[Problem to solve]: Make an exact copy of every entry.

[Excerpted data]:
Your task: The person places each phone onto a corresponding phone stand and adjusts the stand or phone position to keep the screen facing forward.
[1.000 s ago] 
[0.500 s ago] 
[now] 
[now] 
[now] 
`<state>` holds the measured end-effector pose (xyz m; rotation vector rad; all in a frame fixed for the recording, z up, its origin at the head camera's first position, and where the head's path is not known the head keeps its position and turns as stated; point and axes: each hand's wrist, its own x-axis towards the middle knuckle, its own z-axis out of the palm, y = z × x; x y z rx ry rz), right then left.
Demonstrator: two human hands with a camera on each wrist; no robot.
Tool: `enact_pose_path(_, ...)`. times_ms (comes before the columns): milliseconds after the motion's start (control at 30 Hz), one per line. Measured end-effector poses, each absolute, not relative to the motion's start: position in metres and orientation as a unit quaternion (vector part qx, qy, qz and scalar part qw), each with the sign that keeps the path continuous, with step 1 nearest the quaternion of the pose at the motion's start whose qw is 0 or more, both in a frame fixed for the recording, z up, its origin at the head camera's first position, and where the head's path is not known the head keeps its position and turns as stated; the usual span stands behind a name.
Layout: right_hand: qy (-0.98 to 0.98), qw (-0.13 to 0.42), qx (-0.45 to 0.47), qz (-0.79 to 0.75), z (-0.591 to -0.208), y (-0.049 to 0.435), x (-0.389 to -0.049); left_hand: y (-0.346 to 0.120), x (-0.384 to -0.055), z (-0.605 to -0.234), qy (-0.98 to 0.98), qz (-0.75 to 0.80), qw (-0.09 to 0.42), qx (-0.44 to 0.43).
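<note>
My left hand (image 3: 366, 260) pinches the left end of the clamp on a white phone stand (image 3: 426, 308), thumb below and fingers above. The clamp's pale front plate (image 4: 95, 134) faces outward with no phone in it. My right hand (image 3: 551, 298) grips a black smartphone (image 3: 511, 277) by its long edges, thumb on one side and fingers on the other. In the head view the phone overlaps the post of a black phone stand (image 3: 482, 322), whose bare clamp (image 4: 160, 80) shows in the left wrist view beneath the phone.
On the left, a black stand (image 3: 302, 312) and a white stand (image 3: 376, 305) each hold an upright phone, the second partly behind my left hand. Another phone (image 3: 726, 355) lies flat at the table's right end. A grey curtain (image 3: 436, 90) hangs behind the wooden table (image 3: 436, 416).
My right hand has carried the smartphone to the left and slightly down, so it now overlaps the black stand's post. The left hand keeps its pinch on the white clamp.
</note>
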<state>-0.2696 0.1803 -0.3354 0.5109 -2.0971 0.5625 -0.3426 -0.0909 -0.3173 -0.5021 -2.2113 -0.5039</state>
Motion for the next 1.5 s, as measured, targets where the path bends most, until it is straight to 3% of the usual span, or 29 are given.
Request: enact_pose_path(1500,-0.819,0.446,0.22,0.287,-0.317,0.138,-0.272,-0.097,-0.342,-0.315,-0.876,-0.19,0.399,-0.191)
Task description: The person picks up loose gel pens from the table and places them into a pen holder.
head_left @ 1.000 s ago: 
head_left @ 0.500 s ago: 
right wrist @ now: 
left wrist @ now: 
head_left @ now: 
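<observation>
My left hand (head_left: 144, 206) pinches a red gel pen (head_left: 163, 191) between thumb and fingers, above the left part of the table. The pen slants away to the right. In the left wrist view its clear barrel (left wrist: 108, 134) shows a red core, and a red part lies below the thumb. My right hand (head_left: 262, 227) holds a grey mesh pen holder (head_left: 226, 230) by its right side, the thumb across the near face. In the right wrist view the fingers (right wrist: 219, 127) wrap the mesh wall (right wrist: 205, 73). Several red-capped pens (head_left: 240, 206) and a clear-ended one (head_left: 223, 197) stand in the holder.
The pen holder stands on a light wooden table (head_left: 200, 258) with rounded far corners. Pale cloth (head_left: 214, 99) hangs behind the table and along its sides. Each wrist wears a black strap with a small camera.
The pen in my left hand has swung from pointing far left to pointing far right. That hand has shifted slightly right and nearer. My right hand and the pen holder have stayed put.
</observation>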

[Exercise solution]:
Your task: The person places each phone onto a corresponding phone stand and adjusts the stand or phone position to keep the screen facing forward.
[1.000 s ago] 
[0.500 s ago] 
[now] 
[now] 
[now] 
`<state>` holds the measured end-effector pose (xyz m; rotation vector rad; all in a frame fixed for the recording, z up, its origin at the head camera's first position, and where the head's path is not known the head keeps its position and turns as stated; point and axes: each hand's wrist, its own x-axis towards the middle knuckle, its own z-axis out of the palm, y = z × x; x y z rx ry rz), right then left.
Demonstrator: two human hands with a camera on each wrist; no robot.
Tool: `enact_pose_path(_, ...)`. times_ms (comes before the columns): milliseconds after the motion's start (control at 30 Hz), one per line. Measured end-effector poses, each absolute, not relative to the motion's start: position in metres and orientation as a unit quaternion (vector part qx, qy, qz and scalar part qw), each with the sign that keeps the path continuous, with step 1 nearest the quaternion of the pose at the motion's start whose qw is 0 or more, both in a frame fixed for the recording, z up, its origin at the head camera's first position, and where the head's path is not known the head keeps its position and turns as stated; the usual span stands behind a name.
Layout: right_hand: qy (-0.98 to 0.98), qw (-0.13 to 0.42), qx (-0.45 to 0.47), qz (-0.79 to 0.75), z (-0.591 to -0.208), y (-0.049 to 0.435), x (-0.389 to -0.049); left_hand: y (-0.346 to 0.120), x (-0.384 to -0.055), z (-0.605 to -0.234), qy (-0.98 to 0.98), qz (-0.75 to 0.80), qw (-0.09 to 0.42), qx (-0.44 to 0.43).
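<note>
My left hand (image 3: 366, 260) pinches the left end of the clamp on a white phone stand (image 3: 426, 308), thumb below and fingers above. The clamp's pale front plate (image 4: 95, 134) faces outward with no phone in it. My right hand (image 3: 551, 298) grips a black smartphone (image 3: 511, 277) by its long edges, thumb on one side and fingers on the other. In the head view the phone overlaps the post of a black phone stand (image 3: 482, 322), whose bare clamp (image 4: 160, 80) shows in the left wrist view beneath the phone.
On the left, a black stand (image 3: 302, 312) and a white stand (image 3: 376, 305) each hold an upright phone, the second partly behind my left hand. Another phone (image 3: 726, 355) lies flat at the table's right end. A grey curtain (image 3: 436, 90) hangs behind the wooden table (image 3: 436, 416).
My right hand has carried the smartphone to the left and slightly down, so it now overlaps the black stand's post. The left hand keeps its pinch on the white clamp.
</note>
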<state>-0.2696 0.1803 -0.3354 0.5109 -2.0971 0.5625 -0.3426 -0.0909 -0.3173 -0.5021 -2.2113 -0.5039</state>
Motion for the next 1.5 s, as measured, targets where the path bends most, until it is straight to 3% of the usual span, or 29 are given.
Request: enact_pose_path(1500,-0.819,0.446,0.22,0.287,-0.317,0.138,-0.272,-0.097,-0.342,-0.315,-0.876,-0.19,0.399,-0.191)
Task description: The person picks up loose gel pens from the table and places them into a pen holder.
head_left @ 1.000 s ago: 
head_left @ 0.500 s ago: 
right wrist @ now: 
left wrist @ now: 
head_left @ now: 
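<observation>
My left hand (head_left: 144, 206) pinches a red gel pen (head_left: 163, 191) between thumb and fingers, above the left part of the table. The pen slants away to the right. In the left wrist view its clear barrel (left wrist: 108, 134) shows a red core, and a red part lies below the thumb. My right hand (head_left: 262, 227) holds a grey mesh pen holder (head_left: 226, 230) by its right side, the thumb across the near face. In the right wrist view the fingers (right wrist: 219, 127) wrap the mesh wall (right wrist: 205, 73). Several red-capped pens (head_left: 240, 206) and a clear-ended one (head_left: 223, 197) stand in the holder.
The pen holder stands on a light wooden table (head_left: 200, 258) with rounded far corners. Pale cloth (head_left: 214, 99) hangs behind the table and along its sides. Each wrist wears a black strap with a small camera.
The pen in my left hand has swung from pointing far left to pointing far right. That hand has shifted slightly right and nearer. My right hand and the pen holder have stayed put.
</observation>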

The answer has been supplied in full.